Dentro de nosotros habitan varios yoes y no todos son buenos, ya lo explicaron, mediante los conflictos entre sus personajes, Cervantes y William Shakespeare, a quienes los indepes catalanes quieren renacer como Sirvent y Gillem Gisper. Yo mismo, oigo voces del más allá dentro de mí que me aconsejan que perpetre diversos crímenes, que no siempre serán bien aceptados por la sociedad actual tan pacata para muchos asuntos. Pero parece que llevan poco tiempo en España, apenas hablan castellano y no comprendo lo que dicen. Por ahora, aparento una normalidad casi absoluta en sociedad. De la misma fuente que brota un Quijote, manan diez Sanchos, es decir, esas facetas que sólo atienden a los comportamientos primarios que gobiernan nuestra conducta, entre las que el odio se encuentra como motor principal con mayor potencia que el ansia de poder, de dinero o de sexo. Hay que reconocer que, según la cantidad, el dinero te puede convertir en un ser bello y sublime desde ciertas ópticas. Sobre todo, si usas gafas de lujo y sueles romperlas o perderlas en cada fiesta. Como para aquel Quijote, una necesidad de trascendencia nos mueve desde que descendimos de aquel árbol perdido en mitad de la sabana y decidimos andar erguidos, más que nada, para dejar de enseñar el trasero que no todo el mundo lo tiene bonito. Después de aquello y de abrocharnos los pantalones, nos hemos enseñoreado tanto del mundo que nos comportamos como tópicos pandilleros de botellón en un aparcamiento nocturno.
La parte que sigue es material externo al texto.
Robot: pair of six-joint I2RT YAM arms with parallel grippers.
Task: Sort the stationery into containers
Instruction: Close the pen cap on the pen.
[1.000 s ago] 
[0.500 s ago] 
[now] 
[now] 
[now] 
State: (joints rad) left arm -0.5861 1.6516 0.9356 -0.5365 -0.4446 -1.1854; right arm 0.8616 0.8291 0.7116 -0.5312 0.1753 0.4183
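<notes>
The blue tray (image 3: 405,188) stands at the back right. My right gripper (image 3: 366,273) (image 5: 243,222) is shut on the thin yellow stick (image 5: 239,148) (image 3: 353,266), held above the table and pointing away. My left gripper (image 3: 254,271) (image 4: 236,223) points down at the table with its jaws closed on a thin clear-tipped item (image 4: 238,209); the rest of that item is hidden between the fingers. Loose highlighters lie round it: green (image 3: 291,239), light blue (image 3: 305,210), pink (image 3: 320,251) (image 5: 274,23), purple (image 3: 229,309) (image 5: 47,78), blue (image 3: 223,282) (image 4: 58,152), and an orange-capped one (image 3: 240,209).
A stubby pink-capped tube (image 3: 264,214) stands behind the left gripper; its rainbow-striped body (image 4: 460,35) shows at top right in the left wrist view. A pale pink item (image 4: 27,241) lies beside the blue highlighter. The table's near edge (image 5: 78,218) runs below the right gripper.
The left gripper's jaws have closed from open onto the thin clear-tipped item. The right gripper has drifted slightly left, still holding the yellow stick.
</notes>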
Primero destrozamos todo, luego abandonamos ahí los desperdicios y vuelta a empezar. Simios cosmopolitas que no podemos esquivar una profunda naturaleza oscura allí donde lleguemos. Nuestra conquista del cosmos quedará empañada por episodios tan chuscos como este que nos ocupa y por varios grotescos, tipo parricidio en Próxima B, o matanza rural en Encélado. Mejor, nos quedamos en tierra.